I’m seeking assistance with constructing the correct JSON input for batch processing with BigQuery and Generative AI. While I’m adhering to the guidelines in the official documentation, I’m encountering discrepancies with the schema.

The documentation provides this example format:

{
  "inputs": [
    {
      "user": "person",
      "content": [
        {
          "request": "Can you suggest a recipe for chocolate chip cookies?"
        }
      ]
    }
  ],
  "system_instruction": {
    "content": [
      {
        "request": "You act like a master chef."
      }
    ]
  }
}

However, when I review the generateContent API documentation, it appears that certain fields like system_instruction do not align with the expected schema. This raises concerns about whether I’m using the appropriate format.

I’ve executed multiple batch prediction jobs, but I’m unsure if all my parameters are being utilized correctly. For example, it seems that my generationConfig field isn’t functioning as intended.

How can I confirm the complete schema and ensure my JSON format is accurate? What steps can I take to verify that BigQuery is correctly processing all my parameters during batch operations?

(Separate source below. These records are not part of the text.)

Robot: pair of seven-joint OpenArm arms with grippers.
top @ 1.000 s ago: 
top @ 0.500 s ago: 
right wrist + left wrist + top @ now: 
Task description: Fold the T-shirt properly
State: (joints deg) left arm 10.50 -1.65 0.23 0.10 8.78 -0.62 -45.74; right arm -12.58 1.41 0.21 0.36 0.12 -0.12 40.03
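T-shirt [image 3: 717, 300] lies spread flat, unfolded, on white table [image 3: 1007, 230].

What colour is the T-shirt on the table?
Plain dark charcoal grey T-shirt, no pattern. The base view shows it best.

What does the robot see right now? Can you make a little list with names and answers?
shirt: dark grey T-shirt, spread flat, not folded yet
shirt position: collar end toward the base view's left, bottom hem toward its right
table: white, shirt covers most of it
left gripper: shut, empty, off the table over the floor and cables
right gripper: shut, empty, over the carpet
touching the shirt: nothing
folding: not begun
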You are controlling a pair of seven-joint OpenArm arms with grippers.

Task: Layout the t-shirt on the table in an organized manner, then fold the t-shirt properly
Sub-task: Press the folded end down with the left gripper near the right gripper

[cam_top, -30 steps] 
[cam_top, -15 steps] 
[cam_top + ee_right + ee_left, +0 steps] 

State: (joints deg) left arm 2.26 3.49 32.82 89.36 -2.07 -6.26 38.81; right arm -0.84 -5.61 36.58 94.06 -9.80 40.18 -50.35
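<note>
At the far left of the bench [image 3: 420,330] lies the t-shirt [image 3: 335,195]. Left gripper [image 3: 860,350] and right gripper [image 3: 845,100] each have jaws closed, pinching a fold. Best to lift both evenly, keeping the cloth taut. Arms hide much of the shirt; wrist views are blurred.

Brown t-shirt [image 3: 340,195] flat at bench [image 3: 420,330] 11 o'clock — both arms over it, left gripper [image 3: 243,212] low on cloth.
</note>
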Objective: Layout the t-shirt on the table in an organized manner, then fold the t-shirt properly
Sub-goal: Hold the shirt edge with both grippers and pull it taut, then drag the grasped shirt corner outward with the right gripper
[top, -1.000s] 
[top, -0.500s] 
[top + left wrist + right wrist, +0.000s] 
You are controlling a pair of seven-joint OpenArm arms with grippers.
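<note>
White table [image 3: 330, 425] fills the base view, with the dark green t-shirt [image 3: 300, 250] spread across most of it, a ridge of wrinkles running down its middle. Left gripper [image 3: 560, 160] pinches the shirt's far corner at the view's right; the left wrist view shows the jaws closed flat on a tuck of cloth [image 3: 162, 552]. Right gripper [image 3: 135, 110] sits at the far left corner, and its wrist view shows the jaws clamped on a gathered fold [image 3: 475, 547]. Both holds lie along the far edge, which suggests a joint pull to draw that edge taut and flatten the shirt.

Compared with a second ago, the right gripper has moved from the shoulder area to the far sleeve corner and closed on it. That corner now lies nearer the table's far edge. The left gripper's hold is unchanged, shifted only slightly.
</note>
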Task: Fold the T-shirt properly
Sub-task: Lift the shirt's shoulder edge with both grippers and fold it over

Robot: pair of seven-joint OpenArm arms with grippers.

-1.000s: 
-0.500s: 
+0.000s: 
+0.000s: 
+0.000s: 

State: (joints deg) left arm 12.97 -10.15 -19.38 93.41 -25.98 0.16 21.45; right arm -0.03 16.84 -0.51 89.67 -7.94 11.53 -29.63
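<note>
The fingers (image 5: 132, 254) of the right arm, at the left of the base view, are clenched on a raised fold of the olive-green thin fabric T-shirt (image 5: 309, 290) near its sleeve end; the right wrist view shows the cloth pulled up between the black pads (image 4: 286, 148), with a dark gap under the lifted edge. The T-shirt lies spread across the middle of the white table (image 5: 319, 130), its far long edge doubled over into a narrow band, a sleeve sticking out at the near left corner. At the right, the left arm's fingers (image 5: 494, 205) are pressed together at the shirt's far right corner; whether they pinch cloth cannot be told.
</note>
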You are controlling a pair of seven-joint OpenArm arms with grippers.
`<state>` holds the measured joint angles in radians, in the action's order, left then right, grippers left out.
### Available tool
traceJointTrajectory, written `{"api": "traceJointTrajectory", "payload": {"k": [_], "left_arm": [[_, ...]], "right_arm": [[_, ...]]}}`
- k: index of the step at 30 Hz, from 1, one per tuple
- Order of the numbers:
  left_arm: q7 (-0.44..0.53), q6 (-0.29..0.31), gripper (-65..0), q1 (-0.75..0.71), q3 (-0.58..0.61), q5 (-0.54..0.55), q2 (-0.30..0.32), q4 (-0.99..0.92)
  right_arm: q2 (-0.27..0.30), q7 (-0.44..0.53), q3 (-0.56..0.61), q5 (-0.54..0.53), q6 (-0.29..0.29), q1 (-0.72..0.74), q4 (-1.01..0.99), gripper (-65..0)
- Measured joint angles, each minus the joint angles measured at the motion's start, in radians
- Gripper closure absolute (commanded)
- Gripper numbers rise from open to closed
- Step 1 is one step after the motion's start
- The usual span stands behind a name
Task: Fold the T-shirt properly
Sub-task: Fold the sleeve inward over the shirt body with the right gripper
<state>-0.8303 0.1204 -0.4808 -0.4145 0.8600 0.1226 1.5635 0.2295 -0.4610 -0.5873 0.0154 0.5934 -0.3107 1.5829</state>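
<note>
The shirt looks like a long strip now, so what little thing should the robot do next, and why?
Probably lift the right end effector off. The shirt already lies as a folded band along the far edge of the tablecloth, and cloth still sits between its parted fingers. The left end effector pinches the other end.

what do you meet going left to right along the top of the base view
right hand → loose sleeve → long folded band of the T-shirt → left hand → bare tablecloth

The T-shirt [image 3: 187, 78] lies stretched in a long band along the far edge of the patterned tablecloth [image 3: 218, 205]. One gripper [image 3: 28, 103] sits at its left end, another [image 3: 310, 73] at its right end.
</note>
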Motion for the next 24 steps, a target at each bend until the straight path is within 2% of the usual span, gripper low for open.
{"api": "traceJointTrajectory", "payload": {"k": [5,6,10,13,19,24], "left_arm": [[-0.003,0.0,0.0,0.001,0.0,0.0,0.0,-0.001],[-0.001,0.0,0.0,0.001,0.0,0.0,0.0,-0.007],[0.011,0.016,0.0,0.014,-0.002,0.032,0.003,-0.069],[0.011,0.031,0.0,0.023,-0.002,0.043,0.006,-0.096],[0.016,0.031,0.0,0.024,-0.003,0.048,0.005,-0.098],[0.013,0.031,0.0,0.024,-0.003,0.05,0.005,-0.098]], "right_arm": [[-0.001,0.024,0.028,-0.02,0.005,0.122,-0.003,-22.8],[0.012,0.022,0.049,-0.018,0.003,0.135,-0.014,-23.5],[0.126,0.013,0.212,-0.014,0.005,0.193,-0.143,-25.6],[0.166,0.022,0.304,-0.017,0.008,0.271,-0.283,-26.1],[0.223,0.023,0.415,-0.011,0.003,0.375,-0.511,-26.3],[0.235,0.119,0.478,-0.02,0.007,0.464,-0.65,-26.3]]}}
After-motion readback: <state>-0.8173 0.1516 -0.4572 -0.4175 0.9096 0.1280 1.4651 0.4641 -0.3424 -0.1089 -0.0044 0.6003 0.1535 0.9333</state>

Been down this exact rabbit hole before. The schema mismatch happens because BigQuery batch predictions use a different format than the real-time generateContent API.

For BigQuery batch jobs, structure your JSON like this:

{
  "instances": [
    {
      "prompt": "Can you suggest a recipe for chocolate chip cookies?",
      "system_instruction": "You act like a master chef."
    }
  ],
  "parameters": {
    "temperature": 0.7,
    "maxOutputTokens": 1024,
    "topP": 0.8
  }
}

That generationConfig issue you mentioned? BigQuery expects parameters instead. I wasted way too many hours debugging this last month.

Check the job logs in BigQuery console to verify your schema works. Failed parameter parsing shows up as warnings there. Run a small test batch first - 10 rows max - before processing your full dataset.

One more thing - parameter names might vary slightly depending on which Vertex AI model you’re using through BigQuery. Double-check the specific model docs for your use case.